The usual PostgreSQL identifier rules apply: SAVEPOINT foo and SAVEPOINT Foo define the same savepoint, whereas SAVEPOINT "Foo" defines another.
to roll back a transaction partially to a previously established savepoint: ROLLBACK TO SAVEPOINT savepoint_name
to forget a savepoint, and keep the effects of statements executed after the savepoint was established: RELEASE SAVEPOINT savepoint_name

For example:

sql

BEGIN;
    INSERT INTO table1 VALUES (1);
    SAVEPOINT my_savepoint;
    INSERT INTO table1 VALUES (2);
    ROLLBACK TO SAVEPOINT my_savepoint;
    INSERT INTO table1 VALUES (3);
COMMIT;

The above transaction will insert the values 1 and 3, but not 2.

Nesting

Savepoints can be nested.

For example:

sql

BEGIN;
    INSERT INTO table1 VALUES (1);
    SAVEPOINT my_savepoint;
    INSERT INTO table1 VALUES (2);
    SAVEPOINT my_savepoint2;
    INSERT INTO table1 VALUES (3);
    ROLLBACK TO SAVEPOINT my_savepoint2;
    INSERT INTO table1 VALUES (4);
    RELEASE my_savepoint;
COMMIT;

This inserts values 1, 2 and 4 but not 3.
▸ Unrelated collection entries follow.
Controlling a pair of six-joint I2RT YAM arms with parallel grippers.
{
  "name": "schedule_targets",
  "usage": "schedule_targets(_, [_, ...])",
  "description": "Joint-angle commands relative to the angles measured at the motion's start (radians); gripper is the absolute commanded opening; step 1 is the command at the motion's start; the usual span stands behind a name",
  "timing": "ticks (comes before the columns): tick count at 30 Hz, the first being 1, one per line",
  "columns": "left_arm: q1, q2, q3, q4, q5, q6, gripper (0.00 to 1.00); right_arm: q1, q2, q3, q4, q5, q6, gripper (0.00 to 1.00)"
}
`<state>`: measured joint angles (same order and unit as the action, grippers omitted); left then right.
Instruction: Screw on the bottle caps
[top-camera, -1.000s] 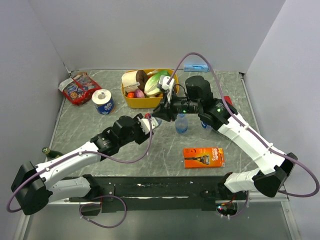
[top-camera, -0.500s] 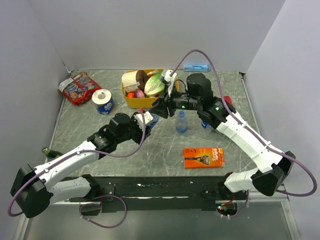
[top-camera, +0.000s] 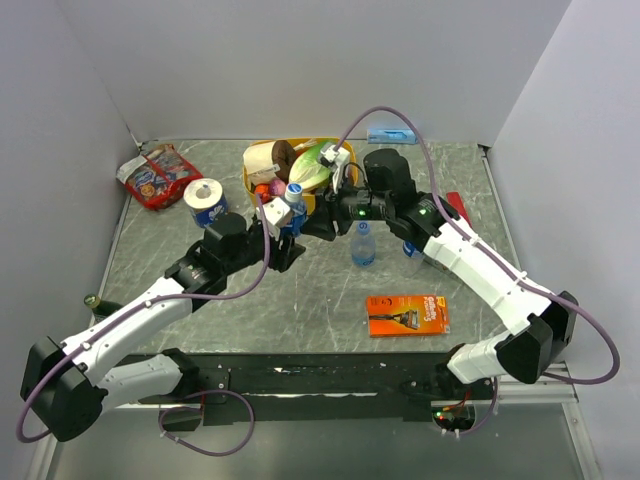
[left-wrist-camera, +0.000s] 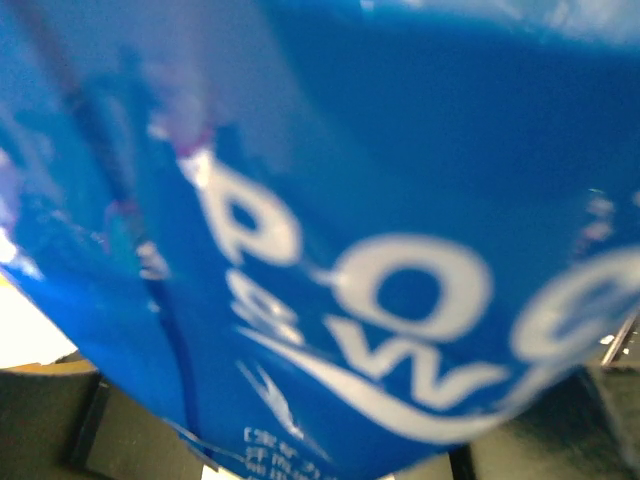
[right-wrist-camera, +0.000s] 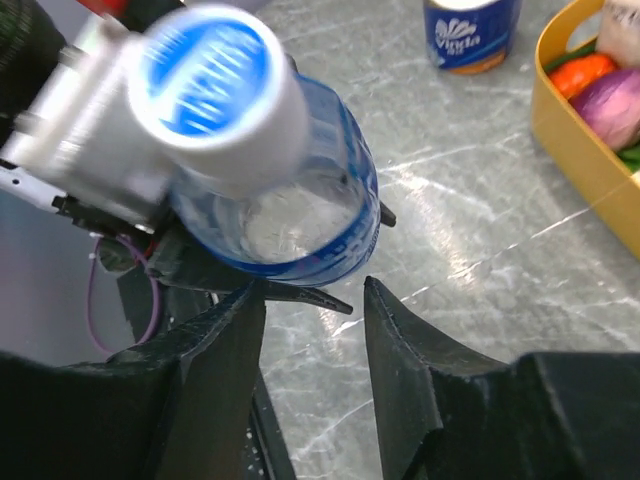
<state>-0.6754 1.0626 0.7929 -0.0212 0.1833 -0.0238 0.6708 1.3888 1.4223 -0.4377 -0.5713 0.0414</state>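
My left gripper (top-camera: 283, 228) is shut on a clear bottle (top-camera: 291, 208) with a blue label and holds it up in front of the yellow tub. The label (left-wrist-camera: 400, 250) fills the left wrist view and hides the fingers. A blue-topped cap (right-wrist-camera: 210, 65) sits on the neck of that bottle (right-wrist-camera: 300, 200). Just below the bottle, my right gripper (right-wrist-camera: 310, 295) stands open with nothing between its fingers. In the top view the right gripper (top-camera: 318, 224) is beside the held bottle. A second bottle (top-camera: 363, 245) stands upright under the right arm.
The yellow tub (top-camera: 262, 205) of food stands at the back centre, with its wall (right-wrist-camera: 580, 130) at the right of the right wrist view. A toilet roll (top-camera: 207, 203) and a red snack bag (top-camera: 158, 175) lie back left. An orange razor pack (top-camera: 407, 314) lies front right. A green glass bottle (top-camera: 97, 303) is at the left edge.
The left arm has swung the bottle up and towards the back left. The right gripper's jaws have parted and let go of the cap, which stays on the bottle.
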Motion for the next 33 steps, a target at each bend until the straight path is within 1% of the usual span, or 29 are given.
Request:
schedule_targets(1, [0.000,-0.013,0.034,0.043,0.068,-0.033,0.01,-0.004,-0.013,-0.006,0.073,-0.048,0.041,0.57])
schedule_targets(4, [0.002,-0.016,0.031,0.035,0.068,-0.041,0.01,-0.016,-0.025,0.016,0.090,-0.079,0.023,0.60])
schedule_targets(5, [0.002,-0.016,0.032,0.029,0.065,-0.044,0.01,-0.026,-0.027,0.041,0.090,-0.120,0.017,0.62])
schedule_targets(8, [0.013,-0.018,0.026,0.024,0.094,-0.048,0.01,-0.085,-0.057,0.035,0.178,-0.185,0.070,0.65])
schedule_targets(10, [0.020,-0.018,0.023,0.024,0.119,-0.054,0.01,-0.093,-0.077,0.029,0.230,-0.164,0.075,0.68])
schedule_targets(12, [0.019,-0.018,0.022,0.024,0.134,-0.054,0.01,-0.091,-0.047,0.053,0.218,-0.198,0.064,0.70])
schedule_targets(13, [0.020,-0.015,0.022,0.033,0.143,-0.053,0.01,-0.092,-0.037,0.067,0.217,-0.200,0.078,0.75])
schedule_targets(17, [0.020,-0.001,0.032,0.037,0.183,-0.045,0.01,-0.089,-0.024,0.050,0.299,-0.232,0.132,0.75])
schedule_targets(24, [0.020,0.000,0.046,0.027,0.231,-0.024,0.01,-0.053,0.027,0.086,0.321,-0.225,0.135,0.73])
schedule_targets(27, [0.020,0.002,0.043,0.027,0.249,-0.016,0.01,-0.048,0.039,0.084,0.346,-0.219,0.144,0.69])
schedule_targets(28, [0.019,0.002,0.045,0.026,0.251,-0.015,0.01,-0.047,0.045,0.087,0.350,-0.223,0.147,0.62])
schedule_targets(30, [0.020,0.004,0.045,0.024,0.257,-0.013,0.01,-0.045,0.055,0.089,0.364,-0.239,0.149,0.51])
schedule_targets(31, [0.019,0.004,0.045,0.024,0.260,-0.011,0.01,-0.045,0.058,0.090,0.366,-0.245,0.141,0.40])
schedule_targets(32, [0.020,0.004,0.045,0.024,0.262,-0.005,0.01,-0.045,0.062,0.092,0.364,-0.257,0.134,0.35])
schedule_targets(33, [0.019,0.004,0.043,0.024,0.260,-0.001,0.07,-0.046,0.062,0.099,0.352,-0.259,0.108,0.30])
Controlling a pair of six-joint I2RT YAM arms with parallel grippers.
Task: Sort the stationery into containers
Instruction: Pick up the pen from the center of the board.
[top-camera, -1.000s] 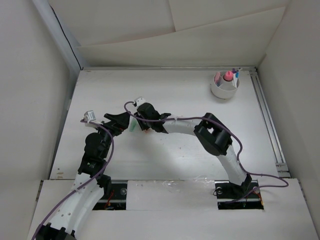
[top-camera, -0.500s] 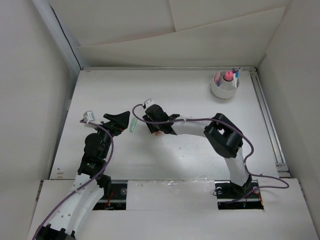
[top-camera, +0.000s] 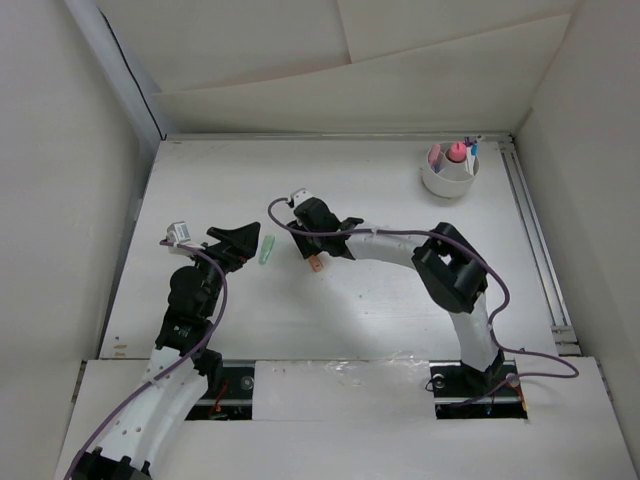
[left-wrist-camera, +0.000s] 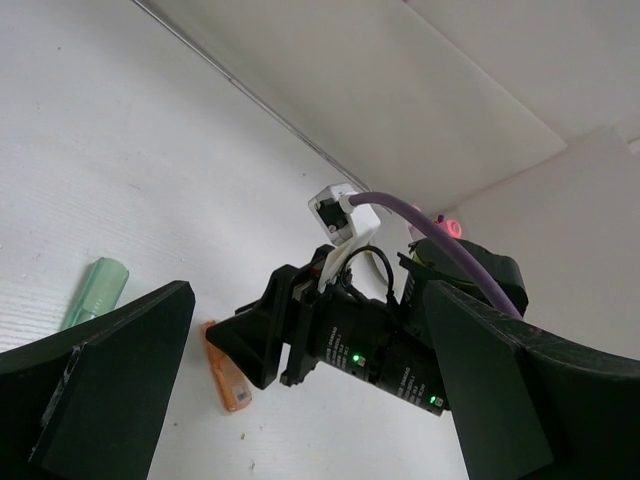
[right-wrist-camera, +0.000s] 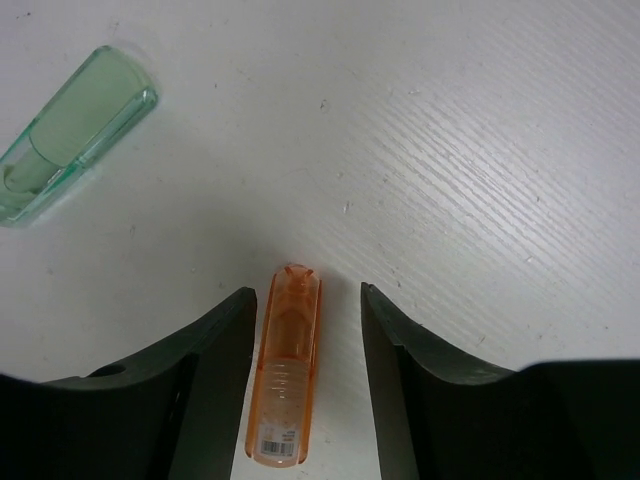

Changes partially committed by a savepoint release can be rolled back by an outer savepoint.

For example:

sql

BEGIN;
    INSERT INTO table1 VALUES (1);
    SAVEPOINT my_savepoint;
    INSERT INTO table1 VALUES (2);
    SAVEPOINT my_savepoint2;
    INSERT INTO table1 VALUES (3);
    RELEASE SAVEPOINT my_savepoint2;
    ROLLBACK TO SAVEPOINT my_savepoint;
COMMIT;

This inserts only value 1. The value 3 is rolled back alongside 2.

Savepoint name scoping

As an extension to the SQL standard, PostgreSQL allows a SAVEPOINT statement to shadow an earlier savepoint with the same name. The name refers to the new savepoint until released/rolled back, after which the name reverts to referring to the previous savepoint.

For example:

sql

BEGIN;
    INSERT INTO table1 VALUES (1);
    SAVEPOINT my_savepoint;
    INSERT INTO table1 VALUES (2);
    SAVEPOINT my_savepoint;
    INSERT INTO table1 VALUES (3);
    ROLLBACK TO SAVEPOINT my_savepoint;
    INSERT INTO table1 VALUES (4);
    RELEASE SAVEPOINT my_savepoint;
COMMIT;

This inserts values 1, 2 and 4, but not 3.

Multi-level commit/rollback

RELEASE SAVEPOINT and ROLLBACK TO SAVEPOINT can refer to a savepoint "higher" in the nesting hierarchy. When this occurs, all the savepoints "under" the nesting are automatically released/rolled back too.

For example:

sql

BEGIN;
    SAVEPOINT foo;
    INSERT INTO table1 VALUES (1);
    SAVEPOINT bar;
    INSERT INTO table1 VALUES (2);
    RELEASE SAVEPOINT foo;
COMMIT;

This inserts both 1 and 2.

sql

BEGIN;
    SAVEPOINT foo;
    INSERT INTO table1 VALUES (1);
    SAVEPOINT bar;
    INSERT INTO table1 VALUES (2);
    ROLLBACK TO SAVEPOINT foo;
COMMIT;

This inserts nothing: both inserts are rolled back.

sql

BEGIN;
    SAVEPOINT foo;
    SAVEPOINT bar;
    ROLLBACK TO SAVEPOINT foo;
    RELEASE SAVEPOINT bar; -- error: savepoint "bar" does not exist
COMMIT;

This demonstrates that the name "bar" is not visible after it was rolled back over.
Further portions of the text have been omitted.